Mrs. Allington is looking a bit peaked as I come hurrying up to her. I’ve abandoned Magda because Mrs. Allington looks as if she needs me more. She’s just standing there in a pair of too-tight designer jeans, a silk top, and tons of gold jewelry, the shopping bags drooping in her hands, her mouth opening and closing in confusion. She is definitely a little green around the gills.

“Did you hear me, ma’am?” the cop is saying. “No one’s allowed in. See all these kids here? They’re waiting, too. So either wait with them or move along.”

Only Mrs. Allington seems to have lost the ability to move along. She doesn’t look too steady on her feet, if you ask me. I step over and take her arm. She doesn’t even acknowledge my presence. I doubt she even knows who I am. Though she nods to me every single weekday when she gets off the elevator across from my office door on her way out to her latest binge—I mean, shopping expedition—and says, “Good morning, Justine” (despite my frequently correcting her), I suppose seeing me on a weekend, and out of doors, has thrown her.

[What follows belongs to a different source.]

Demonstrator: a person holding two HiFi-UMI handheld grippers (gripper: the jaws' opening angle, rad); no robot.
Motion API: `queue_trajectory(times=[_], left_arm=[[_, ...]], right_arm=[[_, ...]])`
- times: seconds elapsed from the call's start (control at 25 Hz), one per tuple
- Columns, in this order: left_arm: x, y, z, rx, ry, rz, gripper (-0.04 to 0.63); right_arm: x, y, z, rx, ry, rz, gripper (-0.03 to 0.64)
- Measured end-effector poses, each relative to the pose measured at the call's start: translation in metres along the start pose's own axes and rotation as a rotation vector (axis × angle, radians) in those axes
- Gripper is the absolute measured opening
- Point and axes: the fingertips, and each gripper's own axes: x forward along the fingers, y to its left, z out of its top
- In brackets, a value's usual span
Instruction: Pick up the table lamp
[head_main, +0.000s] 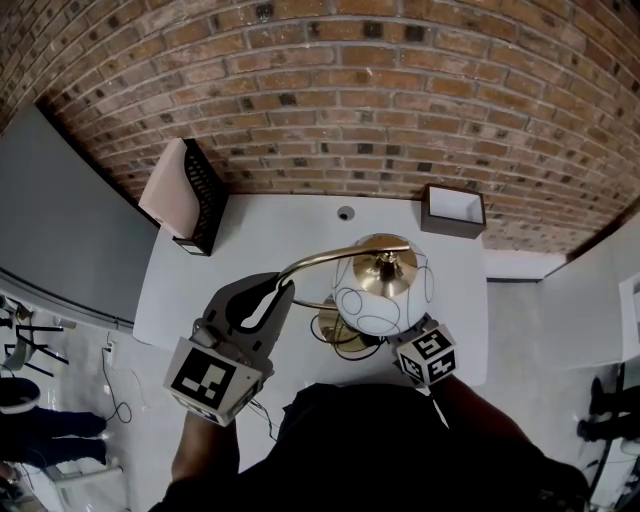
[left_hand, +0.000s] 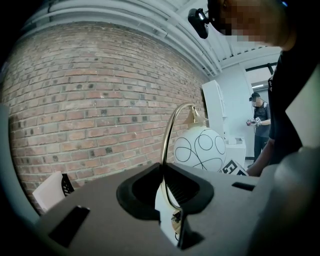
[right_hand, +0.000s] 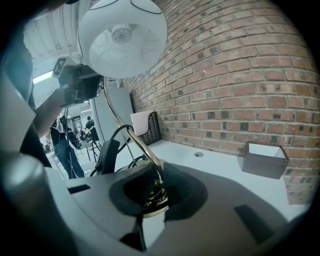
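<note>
**Current state.** The table lamp, a white globe shade (head_main: 375, 295) with black looping lines on a thin curved brass arm (head_main: 320, 258), is at the near middle of the white desk (head_main: 300, 220), in front of the brick wall. Its round brass base (head_main: 338, 336) lies under the shade, at the near edge. No view shows whether the base rests on the desk or has cleared it.

**Tongs.**
- The left tongs (left_hand: 167, 192) are nearly closed, with the pads clamped on the brass arm partway up its arc.
- The right tongs (right_hand: 152, 192) are also nearly closed. They grip the same arm low down, where it meets a coiled brass fitting just above the base.

**Step in hand.** Both grips appear complete. The task is judged to be at the point of lifting, with the grasp done and the raise not confirmed.

**Next move.**
1. Raise both tongs together, at the same rate, so the arm is not bent or twisted between the two grips.
2. Keep the arc upright, because the globe hangs off to one side and will tend to swing the lamp round a thin, smooth stem.
3. Watch the black cord (right_hand: 116, 134) looping behind the arm, since it may drag as the lamp rises.

**Clearances.** The black mesh file holder (head_main: 205, 195) and the dark open box (head_main: 452, 210) stand well apart, at the back of the desk.
</note>
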Motion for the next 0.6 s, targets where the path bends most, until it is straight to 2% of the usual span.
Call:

“Her husband’s the president of the college, Officer,” I say, nodding toward Mrs. Allington, who appears to be staring very hard at a nearby student with purple hair and an eyebrow ring. “Phillip Allington? He lives in the penthouse. I don’t think she’s feeling too well. Can I… can I just help her get inside?”

The cop gives me the eye.

“I know you from somewhere?” the cop asks. It’s not a come-on. With me, this line never is.

“Probably from the neighborhood,” I say, with excessive cheer. “I work in this building.” I flash him my college staff ID card, the one with the photo where I look drunk, even though I wasn’t. Until after I saw the photo. “See? I’m the assistant residence hall director.”